**YOUR INSTRUCTIONS:** Repeat exactly the lines of the entries below from the one with "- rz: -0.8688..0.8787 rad" through the one with "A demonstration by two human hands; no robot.", both ends included, and nothing else.

**Stored data:**

* * * * *

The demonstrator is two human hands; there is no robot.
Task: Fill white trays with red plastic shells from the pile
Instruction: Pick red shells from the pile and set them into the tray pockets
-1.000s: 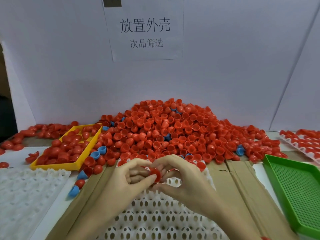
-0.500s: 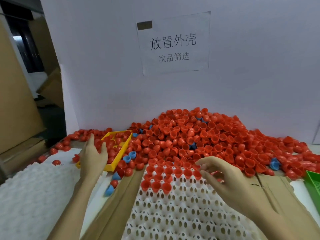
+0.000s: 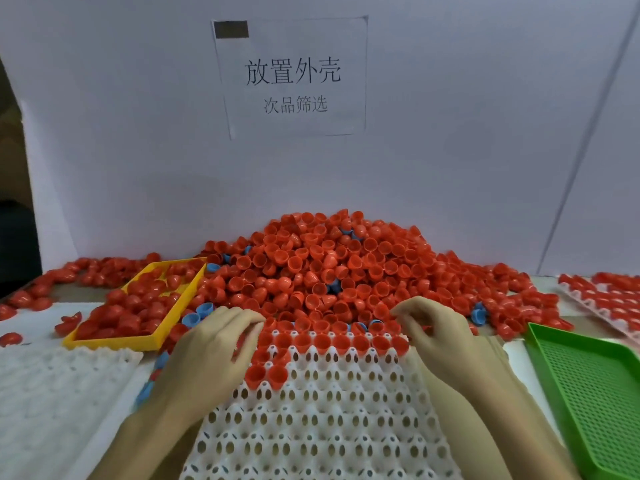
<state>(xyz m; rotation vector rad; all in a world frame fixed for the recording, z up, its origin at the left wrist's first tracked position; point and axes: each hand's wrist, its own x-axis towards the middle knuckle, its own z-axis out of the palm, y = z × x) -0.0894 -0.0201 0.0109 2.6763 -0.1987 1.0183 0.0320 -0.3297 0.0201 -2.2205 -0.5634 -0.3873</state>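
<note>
Head view looks down on a white tray (image 3: 322, 427) lying in the middle of the tabletop (image 3: 516, 355), its cells pierced with oval holes; the far row holds red shells (image 3: 332, 342) set open side up, and two more shells sit one row nearer on the left side; the rest of its cells show bare. Behind the tray rises the pile (image 3: 329, 268) of red shells against a white board, with a few blue shells (image 3: 202, 311) mixed in along its edges. The left hand (image 3: 211, 355) rests at the tray's far left corner, fingers (image 3: 247, 325) curled toward the pile's foot; whether they pinch a shell I cannot tell. The right hand (image 3: 440, 334) hovers at the far right corner, fingers (image 3: 403, 311) bent and close together over the last shells of the row; what they grip, if anything, is hidden. A yellow bin (image 3: 156, 336) of red shells sits to the left; a green mesh tray (image 3: 588, 393) lies to the right; a paper sign (image 3: 292, 77) hangs on the board.
</note>
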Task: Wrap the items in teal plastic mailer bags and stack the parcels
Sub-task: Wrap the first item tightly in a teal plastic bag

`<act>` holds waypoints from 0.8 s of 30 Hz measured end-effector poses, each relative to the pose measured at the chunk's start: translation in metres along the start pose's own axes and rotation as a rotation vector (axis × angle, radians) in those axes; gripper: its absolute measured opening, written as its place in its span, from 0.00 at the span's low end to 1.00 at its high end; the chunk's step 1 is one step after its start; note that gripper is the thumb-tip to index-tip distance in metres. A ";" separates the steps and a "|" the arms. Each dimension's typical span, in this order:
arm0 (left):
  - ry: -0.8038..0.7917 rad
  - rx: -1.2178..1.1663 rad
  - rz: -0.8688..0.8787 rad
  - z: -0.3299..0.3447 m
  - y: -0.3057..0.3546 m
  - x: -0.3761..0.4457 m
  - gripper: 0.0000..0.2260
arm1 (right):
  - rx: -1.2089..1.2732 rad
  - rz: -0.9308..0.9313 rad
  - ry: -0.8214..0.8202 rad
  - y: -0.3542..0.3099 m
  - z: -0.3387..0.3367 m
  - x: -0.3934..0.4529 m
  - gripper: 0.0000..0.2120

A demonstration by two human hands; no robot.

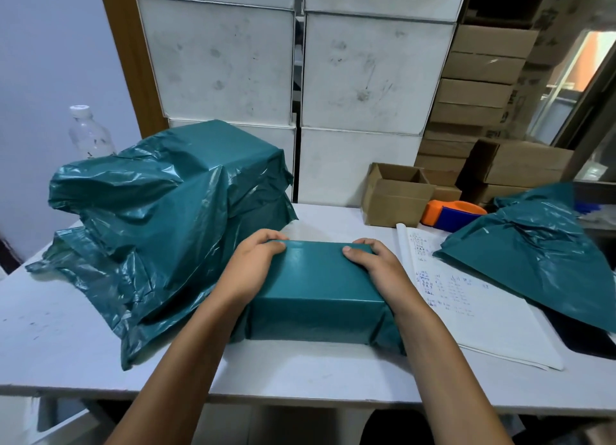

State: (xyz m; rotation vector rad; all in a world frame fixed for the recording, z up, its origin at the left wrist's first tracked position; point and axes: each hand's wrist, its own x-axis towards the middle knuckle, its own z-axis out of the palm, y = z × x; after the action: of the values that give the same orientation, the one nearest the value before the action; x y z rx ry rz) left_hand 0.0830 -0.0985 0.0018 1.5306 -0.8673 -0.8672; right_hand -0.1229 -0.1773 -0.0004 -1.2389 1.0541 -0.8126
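A box-shaped parcel (pixel 316 288) wrapped tight in teal plastic lies on the white table (pixel 66 338), right in front of me. My left hand (pixel 253 261) grips its far left corner and my right hand (pixel 373 264) grips its far right corner, fingers curled over the back edge. To the left stands a stack of teal-wrapped parcels (pixel 173 211), loosely covered, with crumpled plastic spilling onto the table. A pile of flat teal mailer bags (pixel 540 254) lies at the right.
An open notebook (pixel 466 298) with handwriting lies under the right bags. Behind it sit a small open cardboard box (pixel 396 198) and an orange-and-blue tape dispenser (pixel 453 214). White boxes (pixel 300 78) and brown cartons (pixel 480 91) are stacked at the back. A plastic bottle (pixel 86 131) stands far left.
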 end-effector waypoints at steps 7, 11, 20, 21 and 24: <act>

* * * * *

**ANSWER SPACE:**
  - rz: -0.8688..0.8787 rad
  - z: -0.3299..0.3447 m
  - y: -0.3057..0.3546 m
  - x: -0.3761..0.4457 m
  - gripper: 0.0000..0.2260
arm1 (right):
  - rx: -1.2089..1.2732 rad
  - rz: -0.9308..0.9313 rad
  - ry: -0.8214..0.8202 rad
  - y: -0.3542..0.3099 m
  - z: -0.3387..0.3367 m
  - x: -0.3934..0.4529 m
  - gripper: 0.0000..0.2120

A demonstration by two human hands; no robot.

The exercise requires no further answer.